What you are asked to do -
Go through the data below. List every line that holds the word "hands".

Supplied data -
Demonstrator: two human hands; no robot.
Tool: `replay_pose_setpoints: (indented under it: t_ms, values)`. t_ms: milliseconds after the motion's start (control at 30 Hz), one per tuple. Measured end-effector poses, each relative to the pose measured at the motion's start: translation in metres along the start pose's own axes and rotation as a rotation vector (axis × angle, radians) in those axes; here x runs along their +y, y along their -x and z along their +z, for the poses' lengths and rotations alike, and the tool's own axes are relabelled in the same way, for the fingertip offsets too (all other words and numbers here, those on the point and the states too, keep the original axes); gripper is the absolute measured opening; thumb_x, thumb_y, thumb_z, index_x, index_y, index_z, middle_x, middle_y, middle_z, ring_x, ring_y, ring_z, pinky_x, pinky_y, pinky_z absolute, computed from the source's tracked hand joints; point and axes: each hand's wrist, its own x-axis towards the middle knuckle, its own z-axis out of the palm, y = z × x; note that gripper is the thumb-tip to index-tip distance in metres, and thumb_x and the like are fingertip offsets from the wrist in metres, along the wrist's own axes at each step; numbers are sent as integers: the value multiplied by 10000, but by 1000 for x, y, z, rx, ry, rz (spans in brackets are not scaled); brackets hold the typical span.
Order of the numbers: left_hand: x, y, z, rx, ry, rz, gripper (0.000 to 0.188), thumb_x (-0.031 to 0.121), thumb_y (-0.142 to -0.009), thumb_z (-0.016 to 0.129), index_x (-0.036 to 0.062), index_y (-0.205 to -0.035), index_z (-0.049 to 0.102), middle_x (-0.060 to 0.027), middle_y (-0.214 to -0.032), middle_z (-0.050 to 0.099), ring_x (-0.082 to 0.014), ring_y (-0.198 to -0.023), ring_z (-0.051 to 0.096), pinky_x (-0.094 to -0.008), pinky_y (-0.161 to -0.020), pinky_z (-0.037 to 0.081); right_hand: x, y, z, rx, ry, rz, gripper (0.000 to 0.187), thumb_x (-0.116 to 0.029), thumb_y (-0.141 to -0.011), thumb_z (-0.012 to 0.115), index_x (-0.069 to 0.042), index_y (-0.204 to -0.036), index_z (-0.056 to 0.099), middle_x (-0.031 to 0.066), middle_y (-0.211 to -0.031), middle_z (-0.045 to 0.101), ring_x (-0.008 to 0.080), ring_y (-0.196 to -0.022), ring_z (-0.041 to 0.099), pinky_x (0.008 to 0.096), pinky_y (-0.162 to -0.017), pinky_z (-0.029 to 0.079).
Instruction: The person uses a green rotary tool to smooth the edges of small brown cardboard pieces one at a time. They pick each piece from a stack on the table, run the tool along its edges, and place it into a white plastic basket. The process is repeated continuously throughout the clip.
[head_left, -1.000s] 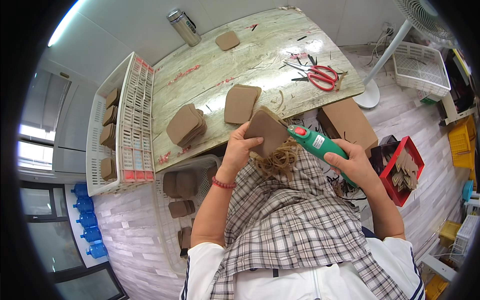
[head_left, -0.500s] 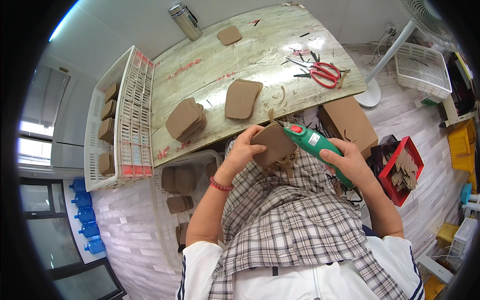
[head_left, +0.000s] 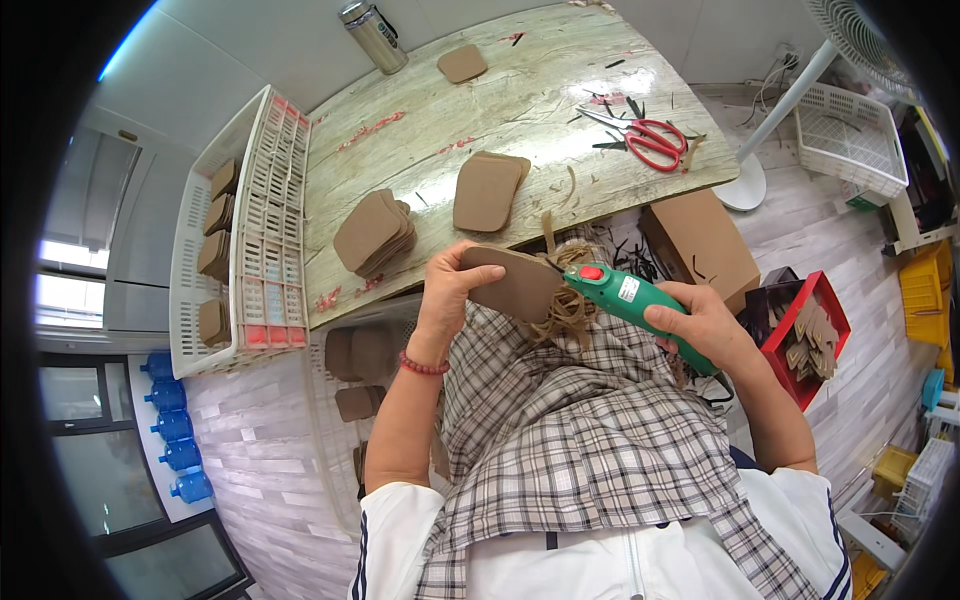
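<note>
The long wooden worktable (head_left: 520,110) is occupying the upper middle of the view, running from the left basket to the floor fan on the right. A white slotted plastic basket (head_left: 262,230) is standing against the table's left end, with brown pieces lying in its compartments. A plaid cloth (head_left: 590,440) is covering the person's lap below the table edge. A closed cardboard box (head_left: 705,245) is sitting on the floor just right of the lap, and a red bin (head_left: 805,335) with brown offcuts is standing beside it. A white wire basket (head_left: 850,135) is resting farther right, near the fan pole.

On the table, a stack of brown rounded pieces (head_left: 372,232) is lying near the front edge, and a second, smaller stack (head_left: 487,190) is lying to its right. Red-handled scissors (head_left: 650,140) are lying well apart, toward the right end. A metal flask (head_left: 372,35) is lying at the far edge.

The left hand (head_left: 450,290) is gripping a brown rounded piece (head_left: 515,285) by its left edge, fingers curled around it, holding it above the lap. The right hand (head_left: 700,320) is wrapping closed around a green electric cutter (head_left: 635,300), whose tip is touching the piece's right edge. Curled brown trimmings (head_left: 568,315) are hanging just beneath the contact point.
</note>
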Motion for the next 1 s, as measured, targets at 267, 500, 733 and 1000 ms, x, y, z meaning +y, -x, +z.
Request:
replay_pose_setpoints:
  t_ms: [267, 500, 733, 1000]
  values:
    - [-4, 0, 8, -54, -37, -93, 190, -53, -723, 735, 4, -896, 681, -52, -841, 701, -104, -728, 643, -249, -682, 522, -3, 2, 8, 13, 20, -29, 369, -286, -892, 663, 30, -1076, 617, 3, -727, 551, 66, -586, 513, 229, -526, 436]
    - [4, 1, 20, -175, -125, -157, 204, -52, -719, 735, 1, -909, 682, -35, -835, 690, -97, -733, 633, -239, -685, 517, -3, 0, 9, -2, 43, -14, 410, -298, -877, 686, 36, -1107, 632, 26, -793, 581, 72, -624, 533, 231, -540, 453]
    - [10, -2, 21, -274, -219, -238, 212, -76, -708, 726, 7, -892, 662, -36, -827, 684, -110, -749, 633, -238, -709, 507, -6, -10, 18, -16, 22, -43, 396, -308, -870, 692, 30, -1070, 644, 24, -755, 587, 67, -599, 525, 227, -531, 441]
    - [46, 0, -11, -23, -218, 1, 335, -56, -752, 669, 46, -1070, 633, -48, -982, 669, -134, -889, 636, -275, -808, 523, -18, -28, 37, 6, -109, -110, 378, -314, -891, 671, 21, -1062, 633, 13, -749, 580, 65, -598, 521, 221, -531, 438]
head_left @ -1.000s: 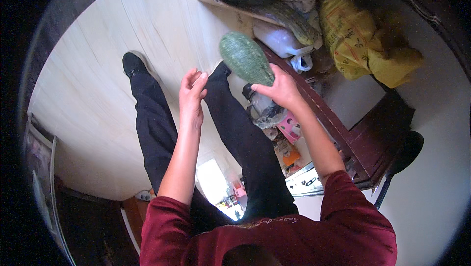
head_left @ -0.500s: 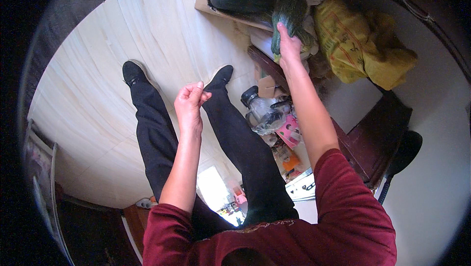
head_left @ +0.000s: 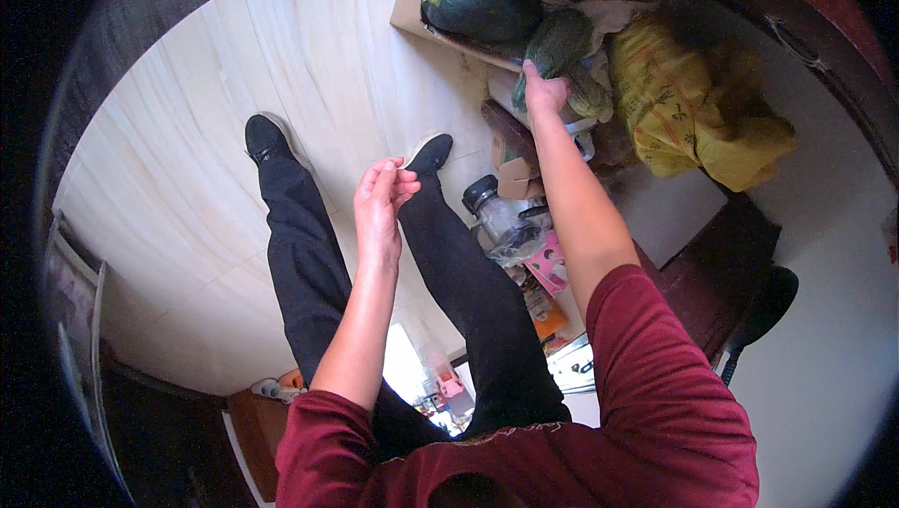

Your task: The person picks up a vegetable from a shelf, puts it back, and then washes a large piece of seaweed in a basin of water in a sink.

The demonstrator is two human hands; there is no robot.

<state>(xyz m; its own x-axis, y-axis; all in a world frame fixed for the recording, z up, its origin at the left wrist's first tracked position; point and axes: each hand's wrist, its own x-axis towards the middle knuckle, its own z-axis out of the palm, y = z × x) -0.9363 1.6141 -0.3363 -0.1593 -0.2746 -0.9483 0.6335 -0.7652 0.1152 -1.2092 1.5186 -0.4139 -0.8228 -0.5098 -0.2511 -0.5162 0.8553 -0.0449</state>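
One green squash point(head_left: 563, 43) beside a cardboard box point(head_left: 409, 8)
Right hand point(head_left: 546, 92) grasps its narrow end near the box; left hand point(head_left: 382, 199), free and loosely curled, is well apart from the box.

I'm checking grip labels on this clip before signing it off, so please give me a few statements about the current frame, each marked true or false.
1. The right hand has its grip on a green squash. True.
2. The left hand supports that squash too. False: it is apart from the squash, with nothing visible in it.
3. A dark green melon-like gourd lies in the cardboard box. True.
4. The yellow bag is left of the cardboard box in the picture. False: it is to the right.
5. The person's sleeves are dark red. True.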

Answer for this exercise -
Demonstrator: two human hands; no robot.
The demonstrator is two human hands; there is no robot.

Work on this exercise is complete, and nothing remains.